The authors conducted a Kaplan-Meier survival analysis of the VCF incidence against the antiresorptive use status. With three groups denoted by colorful curves, the main results were straightforwardly presented in Figure 1. Nevertheless, several statistical details were not clarified, which might hinder the interpretation and understanding. Firstly, whether the P value of .008 indicated an overall comparison result between three groups or a post-hoc pairwise test (antiresorptives before SBRT vs no antiresorptives)? If the latter, whether a raw or modified P value was reported, and which procedure, for example, the Bonferroni correction, was adopted to account for multiple testing? Otherwise, taking the VCF incidence at 1-year post-SBRT for example, we could not tell whether the difference is statistically significant (if a modified P = .045 < .05) or not (if a raw P = .045 > .05/3). Besides, the statistical software utilized by the authors was not reported anywhere.
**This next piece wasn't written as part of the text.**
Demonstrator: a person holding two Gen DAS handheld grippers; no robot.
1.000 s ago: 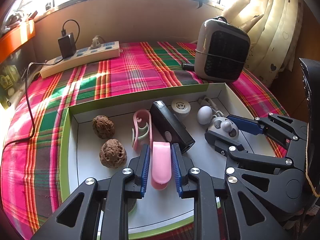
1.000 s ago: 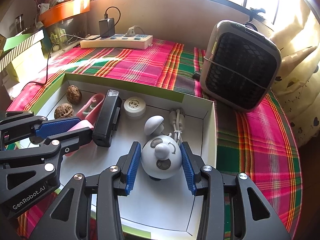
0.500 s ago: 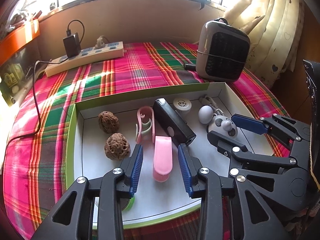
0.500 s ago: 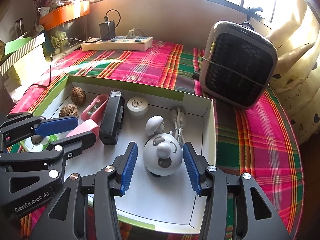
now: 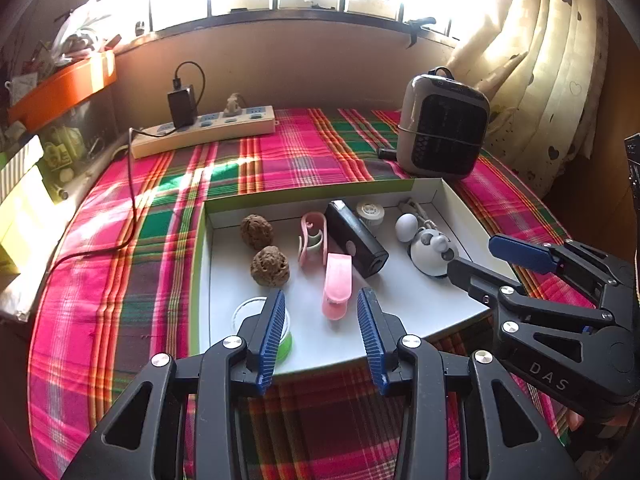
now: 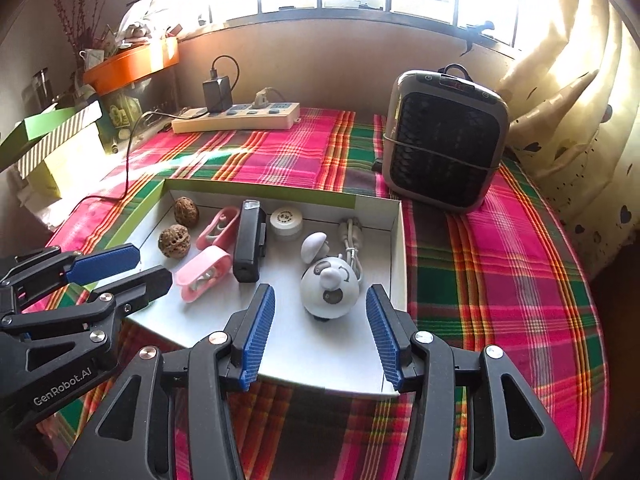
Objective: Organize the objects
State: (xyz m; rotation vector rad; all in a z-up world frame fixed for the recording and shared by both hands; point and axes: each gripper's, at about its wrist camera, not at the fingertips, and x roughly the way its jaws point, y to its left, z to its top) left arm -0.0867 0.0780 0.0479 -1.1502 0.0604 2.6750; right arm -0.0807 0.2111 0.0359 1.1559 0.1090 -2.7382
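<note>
Two walnuts (image 5: pixel 257 231) (image 5: pixel 269 266), two pink clips (image 5: pixel 313 239) (image 5: pixel 337 285), one black case (image 5: pixel 356 239), one white cap (image 5: pixel 370 212), one mushroom figure (image 5: pixel 406 227), one panda toy (image 5: pixel 431 253), one cable (image 6: pixel 351 240), one tape roll (image 5: pixel 249 312), all in one box (image 5: pixel 320 194). One heater (image 5: pixel 442 134), one power strip (image 5: pixel 204 134), one charger (image 5: pixel 181 106).

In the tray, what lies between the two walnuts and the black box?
Two pink clips lie between the walnuts and the black box, one behind the other. Both wrist views show this.
</note>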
The authors seemed to have overlooked a paradox: pre-SBRT-initiating antiresorptive usage lowered the VCF incidence when compared with no antiresorptive usage at all; meanwhile, in comparison to no usage, post-SBRT-initiating antiresorptive usage alone seemed to increase the VCF risk, particularly in the first year of follow-up. A higher cumulative incidence of VCF up to 1-year post-SBRT was evidently demonstrated by the green curve (no antiresorptive usage, 12%) positioned higher than the blue one (pre-SBRT-initiating antiresorptive usage, 4%) in Figure 1. Likewise, the orange curve (post-SBRT-initiating antiresorptive usage, ∼18%) extended higher above the green one (no antiresorptive usage, 12%) up to 1-year post-SBRT, exactly indicating the paradox of “less is more”. The VCF incidence in the group of antiresorptive usage only after SBRT might have been unintendedly under-reported. Instead, the authors only mentioned the comparisons between two other groups (antiresorptives before SBRT vs no antiresorptives) in the second paragraph of the Results part.
To lower VCF risks in spinal metastasis patients planning to receive SBRP, whether and when to initiate the antiresorptive treatment to account for both clinical efficacy and cost-effectiveness is of great significance.4,5 We hold that the authors could check the statistical issues concerned to clarify the paradox and draw a robust conclusion.